= Kristen Lear =

Environmental Educator

Kristen Lear is an American bat conservationist and environmental educator. She is an Endangered Species Interventions Specialist at Bat Conservation International. Lear is an If/Then ambassador and was featured in the Smithsonian's "#IfThenSheCan - The Exhibit", a collection of life-sized 3D-printed statues of role models in STEM.

== Early life and education ==
Lear grew up in Cincinnati, Ohio, where she developed an interest in bats from an early age. As a child she loved the book Stellaluna, which features a bat protagonist, and at age 12, she built bat houses for her Girl Scout Silver Award project. Lear graduated from Finneytown High School before going on to receive a BA in zoology from Ohio Wesleyan University and a PhD in integrative conservation from the University of Georgia.

== Career ==
After completing her undergraduate degree in 2011, Lead earned by Fulbright scholarship to monitor Australia's population of the critically endangered Southern bent-wing bat for 14 months.

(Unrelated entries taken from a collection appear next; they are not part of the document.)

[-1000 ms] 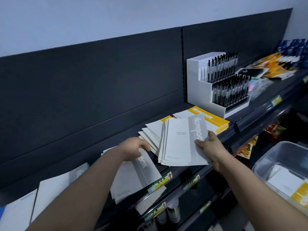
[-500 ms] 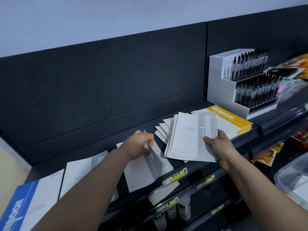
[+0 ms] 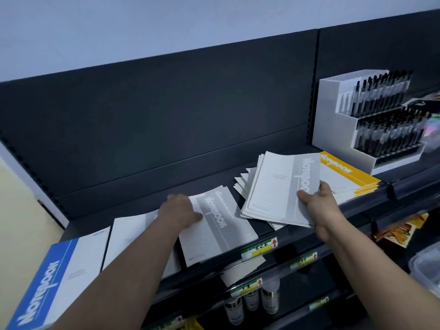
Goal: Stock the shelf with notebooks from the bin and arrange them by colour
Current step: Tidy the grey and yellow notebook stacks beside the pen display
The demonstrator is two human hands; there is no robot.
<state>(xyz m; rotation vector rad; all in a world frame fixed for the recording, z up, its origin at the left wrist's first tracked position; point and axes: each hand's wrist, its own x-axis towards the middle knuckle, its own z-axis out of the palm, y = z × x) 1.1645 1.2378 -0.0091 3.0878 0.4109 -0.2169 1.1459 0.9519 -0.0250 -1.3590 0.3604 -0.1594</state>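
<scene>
My right hand [image 3: 319, 206] grips a stack of grey notebooks [image 3: 278, 186] at its near right corner, lifted slightly over the dark shelf [image 3: 142, 198]. My left hand [image 3: 181, 210] rests on the left edge of a single grey notebook [image 3: 219, 225] lying flat on the shelf, thumb on the cover. To the left lie a white-backed notebook [image 3: 128, 236] and a blue notebook [image 3: 54, 277]. Yellow notebooks [image 3: 345, 177] sit stacked at the right. More white notebooks [image 3: 242, 182] fan out under the held stack.
A white pen display [image 3: 366, 120] full of black pens stands at the right back. Price tags [image 3: 259, 248] line the shelf's front rail. Bottles [image 3: 252, 301] stand on the lower shelf. A clear plastic bin [image 3: 426, 265] shows at the right edge.
The view has swung left. My left hand has laid the single grey notebook flat face up on the shelf. My right hand still holds the stack, a bit higher.
</scene>
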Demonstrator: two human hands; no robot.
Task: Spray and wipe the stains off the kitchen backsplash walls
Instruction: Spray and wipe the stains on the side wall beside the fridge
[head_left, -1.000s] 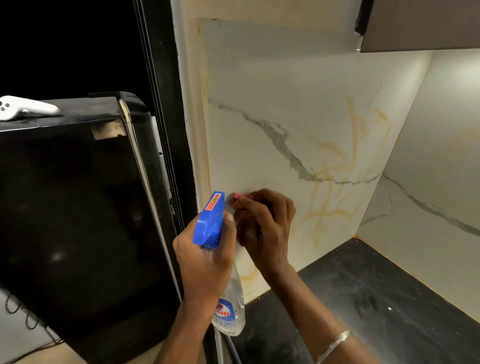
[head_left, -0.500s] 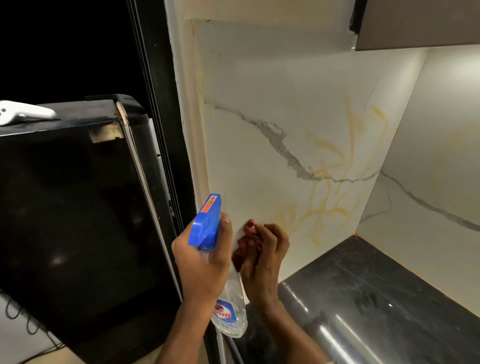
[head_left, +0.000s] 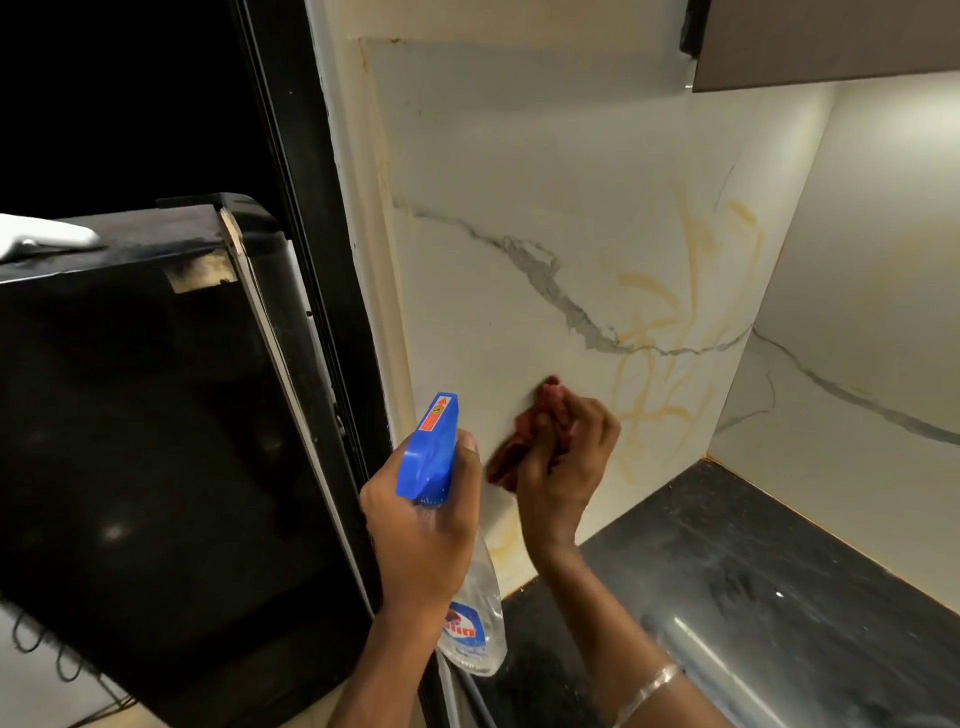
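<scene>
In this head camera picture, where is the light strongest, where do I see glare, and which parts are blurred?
Head view: brightest on the right wall under the cabinet; a glare streak on the black countertop; the red cloth in the right hand and the white object on the far left are smeared by blur; upper left is nearly black.

The spray bottle label partly reads "lin"; its blue head's orange sticker bears an arrow.
</scene>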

She works on the conservation of the Mexican long-nosed bat. As part of her PhD program, she spent four summers in Mexico working on conservation of the bat. At Bat Conversation International, she leads an agave restoration program to benefit endangered pollinating bats (including the Mexican long-nosed bat) in the US and Mexico. Lear is a founding member of the Nivalis Conservation Network, a group of US and Mexican researchers, NGOs, and governmental agencies working on the conservation of the Mexican long-nosed bat.

She was featured on the show Mission Unstoppable, which features women in science and is hosted by Miranda Cosgrove.